RECORDS SUPPLIED: Begin

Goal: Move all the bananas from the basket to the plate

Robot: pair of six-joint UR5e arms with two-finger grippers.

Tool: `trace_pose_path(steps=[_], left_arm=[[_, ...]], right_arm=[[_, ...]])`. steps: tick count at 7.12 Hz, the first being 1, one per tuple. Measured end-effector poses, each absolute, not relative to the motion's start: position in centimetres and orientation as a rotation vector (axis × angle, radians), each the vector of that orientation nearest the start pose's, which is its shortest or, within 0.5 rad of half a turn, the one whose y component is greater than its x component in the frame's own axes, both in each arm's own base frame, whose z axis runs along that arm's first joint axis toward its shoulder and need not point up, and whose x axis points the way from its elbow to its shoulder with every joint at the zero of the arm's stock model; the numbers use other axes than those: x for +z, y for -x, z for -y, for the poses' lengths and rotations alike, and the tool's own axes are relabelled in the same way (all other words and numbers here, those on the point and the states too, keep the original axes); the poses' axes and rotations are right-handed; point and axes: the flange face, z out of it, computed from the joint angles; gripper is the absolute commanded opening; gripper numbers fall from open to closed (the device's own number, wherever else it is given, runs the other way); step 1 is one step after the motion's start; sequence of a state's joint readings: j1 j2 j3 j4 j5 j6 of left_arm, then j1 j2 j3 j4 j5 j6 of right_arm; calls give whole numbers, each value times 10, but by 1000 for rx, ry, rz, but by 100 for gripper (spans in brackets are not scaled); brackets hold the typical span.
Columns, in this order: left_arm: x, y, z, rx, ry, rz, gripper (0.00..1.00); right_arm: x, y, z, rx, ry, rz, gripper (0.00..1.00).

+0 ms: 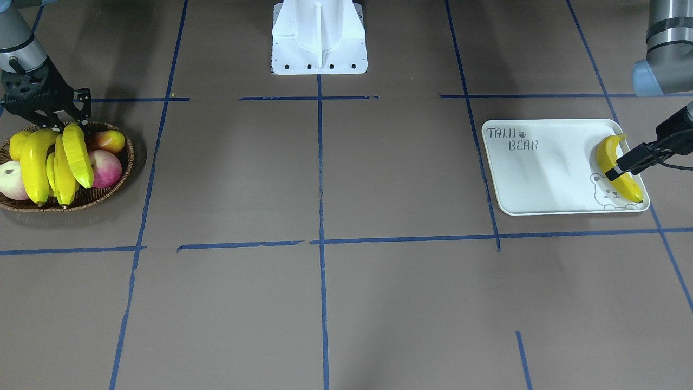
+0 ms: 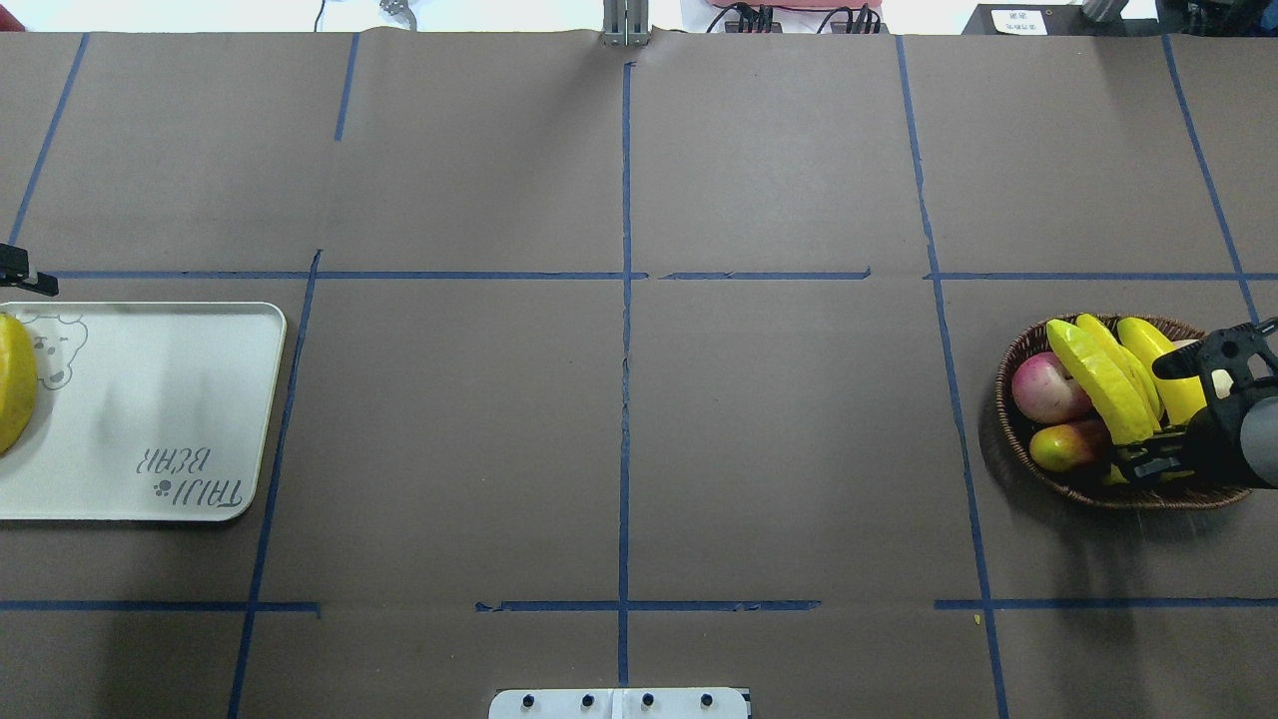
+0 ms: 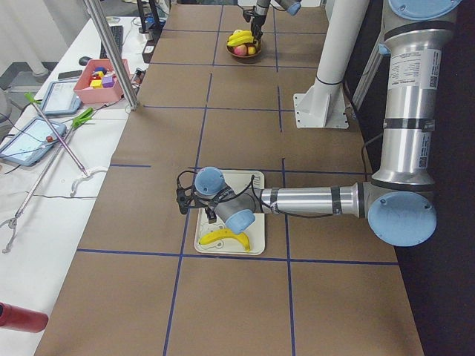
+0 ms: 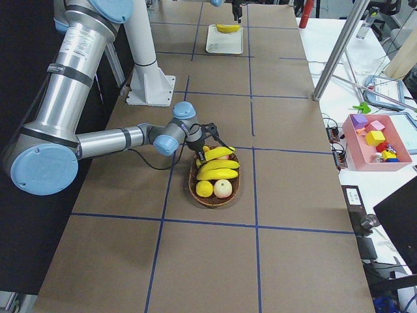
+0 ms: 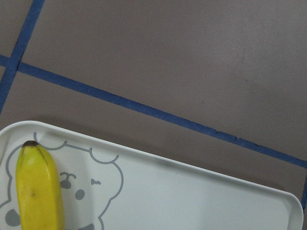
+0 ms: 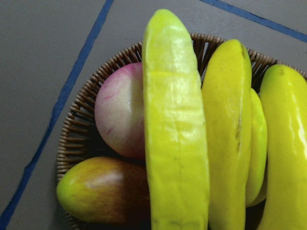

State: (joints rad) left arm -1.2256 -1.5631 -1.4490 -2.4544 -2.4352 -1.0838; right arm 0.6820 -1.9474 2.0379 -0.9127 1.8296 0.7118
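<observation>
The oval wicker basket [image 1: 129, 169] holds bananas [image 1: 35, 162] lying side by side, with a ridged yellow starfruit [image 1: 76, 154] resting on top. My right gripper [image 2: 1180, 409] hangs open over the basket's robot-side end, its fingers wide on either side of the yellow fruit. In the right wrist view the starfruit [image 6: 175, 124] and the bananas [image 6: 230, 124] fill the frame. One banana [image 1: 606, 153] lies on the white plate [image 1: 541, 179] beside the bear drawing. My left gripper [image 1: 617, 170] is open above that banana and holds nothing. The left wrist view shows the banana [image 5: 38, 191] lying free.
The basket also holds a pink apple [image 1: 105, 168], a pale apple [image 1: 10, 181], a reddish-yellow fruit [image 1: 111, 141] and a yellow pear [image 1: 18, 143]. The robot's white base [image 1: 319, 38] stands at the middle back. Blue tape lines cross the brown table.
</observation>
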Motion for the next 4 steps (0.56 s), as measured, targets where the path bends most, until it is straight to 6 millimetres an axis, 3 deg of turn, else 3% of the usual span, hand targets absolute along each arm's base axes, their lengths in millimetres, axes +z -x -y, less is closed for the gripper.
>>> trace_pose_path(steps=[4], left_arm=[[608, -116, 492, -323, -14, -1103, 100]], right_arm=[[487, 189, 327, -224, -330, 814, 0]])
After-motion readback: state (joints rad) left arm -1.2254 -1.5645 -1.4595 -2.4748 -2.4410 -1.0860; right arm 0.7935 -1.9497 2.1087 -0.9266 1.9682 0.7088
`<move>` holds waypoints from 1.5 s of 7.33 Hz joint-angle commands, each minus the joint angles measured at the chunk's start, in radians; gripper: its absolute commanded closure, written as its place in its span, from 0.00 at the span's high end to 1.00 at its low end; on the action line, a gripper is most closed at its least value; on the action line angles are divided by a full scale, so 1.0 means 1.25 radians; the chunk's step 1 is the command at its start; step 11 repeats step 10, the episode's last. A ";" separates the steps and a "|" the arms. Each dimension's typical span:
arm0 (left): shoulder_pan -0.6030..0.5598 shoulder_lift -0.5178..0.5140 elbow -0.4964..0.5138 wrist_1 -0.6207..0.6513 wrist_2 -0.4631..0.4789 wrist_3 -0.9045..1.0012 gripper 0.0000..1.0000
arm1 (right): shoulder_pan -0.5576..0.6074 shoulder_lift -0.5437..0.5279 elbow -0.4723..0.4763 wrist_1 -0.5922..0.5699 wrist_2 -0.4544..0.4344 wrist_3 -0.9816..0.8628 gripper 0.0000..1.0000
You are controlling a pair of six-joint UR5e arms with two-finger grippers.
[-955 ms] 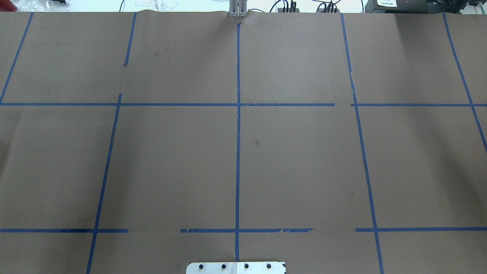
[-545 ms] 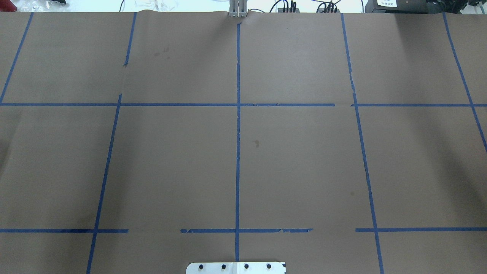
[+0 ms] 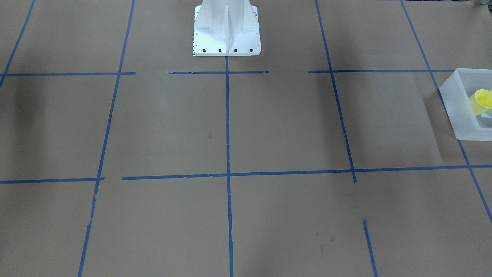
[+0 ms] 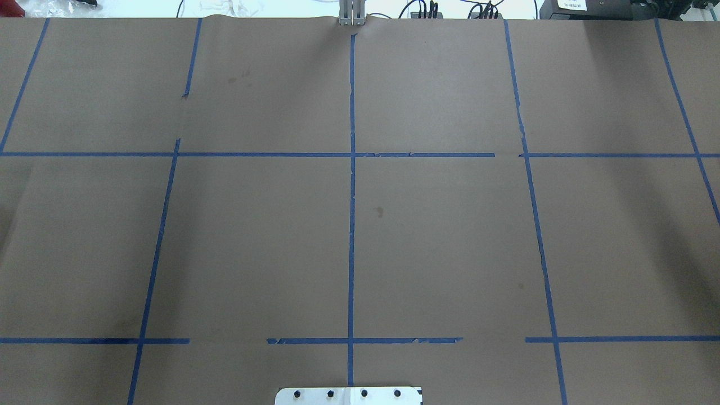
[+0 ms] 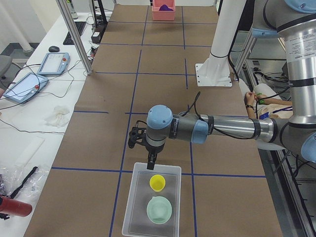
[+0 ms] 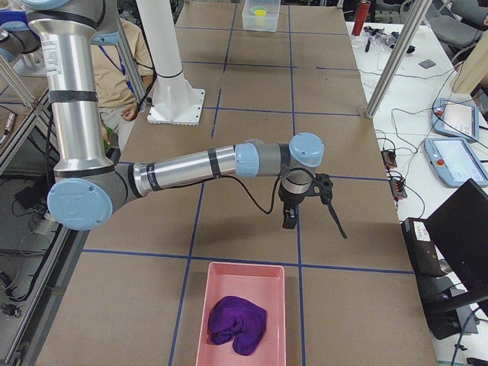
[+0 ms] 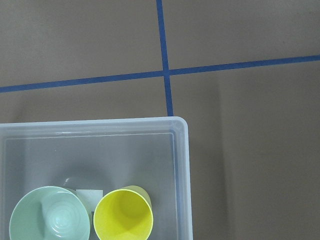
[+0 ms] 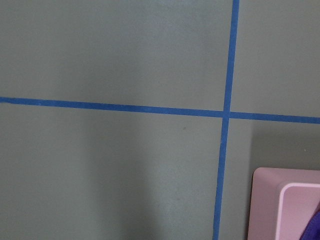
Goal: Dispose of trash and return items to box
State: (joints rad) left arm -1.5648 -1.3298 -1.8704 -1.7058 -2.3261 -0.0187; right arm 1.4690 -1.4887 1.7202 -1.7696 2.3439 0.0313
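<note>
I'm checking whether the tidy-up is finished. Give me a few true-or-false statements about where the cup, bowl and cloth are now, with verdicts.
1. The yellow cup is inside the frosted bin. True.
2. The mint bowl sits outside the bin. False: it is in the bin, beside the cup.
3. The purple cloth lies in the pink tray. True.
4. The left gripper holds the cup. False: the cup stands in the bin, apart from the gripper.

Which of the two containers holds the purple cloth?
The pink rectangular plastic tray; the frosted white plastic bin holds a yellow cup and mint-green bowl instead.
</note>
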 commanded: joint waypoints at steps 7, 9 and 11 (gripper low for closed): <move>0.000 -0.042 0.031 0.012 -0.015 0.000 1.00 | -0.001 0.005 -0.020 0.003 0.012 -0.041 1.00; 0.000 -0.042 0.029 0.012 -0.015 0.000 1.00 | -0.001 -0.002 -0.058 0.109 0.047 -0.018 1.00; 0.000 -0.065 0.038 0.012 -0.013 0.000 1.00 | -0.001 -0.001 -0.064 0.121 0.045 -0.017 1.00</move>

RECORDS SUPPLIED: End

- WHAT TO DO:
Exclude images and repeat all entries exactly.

- YOUR RESPONSE:
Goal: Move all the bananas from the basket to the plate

Robot: pair of six-joint UR5e arms with two-finger grippers.

Tool: `trace_pose_path(steps=[_], left_arm=[[_, ...]], right_arm=[[_, ...]])`. steps: tick count at 7.12 Hz, the first being 1, one per tuple. Measured end-effector poses, each absolute, not relative to the motion's start: position in centimetres and orientation as a rotation vector (axis × angle, radians), each the vector of that orientation nearest the start pose's, which is its shortest or, within 0.5 rad of half a turn, the one whose y component is greater than its x component in the frame's own axes, both in each arm's own base frame, whose z axis runs along that arm's first joint axis toward its shoulder and need not point up, and whose x axis points the way from its elbow to its shoulder with every joint at the zero of the arm's stock model; the numbers use other axes than those: x for +z, y for -x, z for -y, for the poses' lengths and rotations alike, and the tool's own axes are relabelled in the same way (all other words and numbers here, those on the point and the states too, keep the original axes); the poses' axes and rotations are right-handed; point and axes: the flange face, z out of it, computed from the joint angles; gripper is the absolute commanded opening; gripper numbers fall from open to closed (the device's own number, wherever else it is given, runs the other way); step 1 is one step after the motion's start; sequence of a state's joint readings: j1 j2 j3 j4 j5 j6 of left_arm, then j1 j2 j3 j4 j5 j6 of right_arm; calls give whole numbers, each value times 10, but by 1000 for rx, ry, rz, but by 100 for gripper (spans in brackets are not scaled); brackets hold the typical span.
Columns, in this order: left_arm: x, y, z, rx, ry, rz, gripper (0.00..1.00); right_arm: x, y, z, rx, ry, rz, gripper (0.00..1.00).

+0 ms: 
+0 ms: 
+0 ms: 
+0 ms: 
+0 ms: 
+0 ms: 

State: (joints rad) left arm -1.2256 -1.5631 -1.4490 -2.4544 -2.4352 -1.0838; right arm 0.6820 -1.9474 2.0379 -0.9127 1.8296 0.7118
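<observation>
The oval wicker basket [image 1: 129, 169] holds bananas [image 1: 35, 162] lying side by side, with a ridged yellow starfruit [image 1: 76, 154] resting on top. My right gripper [image 2: 1180, 409] hangs open over the basket's robot-side end, its fingers wide on either side of the yellow fruit. In the right wrist view the starfruit [image 6: 175, 124] and the bananas [image 6: 230, 124] fill the frame. One banana [image 1: 606, 153] lies on the white plate [image 1: 541, 179] beside the bear drawing. My left gripper [image 1: 617, 170] is open above that banana and holds nothing. The left wrist view shows the banana [image 5: 38, 191] lying free.
The basket also holds a pink apple [image 1: 105, 168], a pale apple [image 1: 10, 181], a reddish-yellow fruit [image 1: 111, 141] and a yellow pear [image 1: 18, 143]. The robot's white base [image 1: 319, 38] stands at the middle back. Blue tape lines cross the brown table.
</observation>
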Motion for the next 4 steps (0.56 s), as measured, targets where the path bends most, until it is straight to 6 millimetres an axis, 3 deg of turn, else 3% of the usual span, hand targets absolute along each arm's base axes, their lengths in millimetres, axes +z -x -y, less is closed for the gripper.
>>> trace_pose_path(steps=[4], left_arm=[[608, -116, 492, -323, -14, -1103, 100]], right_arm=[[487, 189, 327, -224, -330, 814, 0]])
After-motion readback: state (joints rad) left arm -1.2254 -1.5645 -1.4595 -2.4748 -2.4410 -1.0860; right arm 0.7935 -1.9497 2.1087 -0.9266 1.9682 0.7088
`<move>` holds waypoints from 1.5 s of 7.33 Hz joint-angle commands, each minus the joint angles measured at the chunk's start, in radians; gripper: its absolute commanded closure, written as its place in its span, from 0.00 at the span's high end to 1.00 at its low end; on the action line, a gripper is most closed at its least value; on the action line angles are divided by a full scale, so 1.0 means 1.25 radians; the chunk's step 1 is the command at its start; step 11 repeats step 10, the episode's last. A ";" separates the steps and a "|" the arms. Each dimension's typical span:
arm0 (left): shoulder_pan -0.6030..0.5598 shoulder_lift -0.5178..0.5140 elbow -0.4964..0.5138 wrist_1 -0.6207..0.6513 wrist_2 -0.4631..0.4789 wrist_3 -0.9045..1.0012 gripper 0.0000..1.0000
arm1 (right): shoulder_pan -0.5576..0.6074 shoulder_lift -0.5437..0.5279 elbow -0.4723..0.4763 wrist_1 -0.5922..0.5699 wrist_2 -0.4544..0.4344 wrist_3 -0.9816..0.8628 gripper 0.0000..1.0000
You are controlling a pair of six-joint UR5e arms with two-finger grippers.
[-955 ms] 
[-545 ms] 
[+0 ms] 
[+0 ms] 
[+0 ms] 
[+0 ms] 
[+0 ms] 
[+0 ms] 
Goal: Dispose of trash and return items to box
State: (joints rad) left arm -1.5648 -1.3298 -1.8704 -1.7058 -2.3261 -0.0187; right arm 1.4690 -1.4887 1.7202 -1.7696 2.3439 0.0313
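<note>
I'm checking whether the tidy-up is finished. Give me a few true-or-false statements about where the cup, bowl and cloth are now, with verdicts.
1. The yellow cup is inside the frosted bin. True.
2. The mint bowl sits outside the bin. False: it is in the bin, beside the cup.
3. The purple cloth lies in the pink tray. True.
4. The left gripper holds the cup. False: the cup stands in the bin, apart from the gripper.

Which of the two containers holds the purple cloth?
The pink rectangular plastic tray; the frosted white plastic bin holds a yellow cup and mint-green bowl instead.
</note>
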 commanded: joint waypoints at steps 7, 9 and 11 (gripper low for closed): <move>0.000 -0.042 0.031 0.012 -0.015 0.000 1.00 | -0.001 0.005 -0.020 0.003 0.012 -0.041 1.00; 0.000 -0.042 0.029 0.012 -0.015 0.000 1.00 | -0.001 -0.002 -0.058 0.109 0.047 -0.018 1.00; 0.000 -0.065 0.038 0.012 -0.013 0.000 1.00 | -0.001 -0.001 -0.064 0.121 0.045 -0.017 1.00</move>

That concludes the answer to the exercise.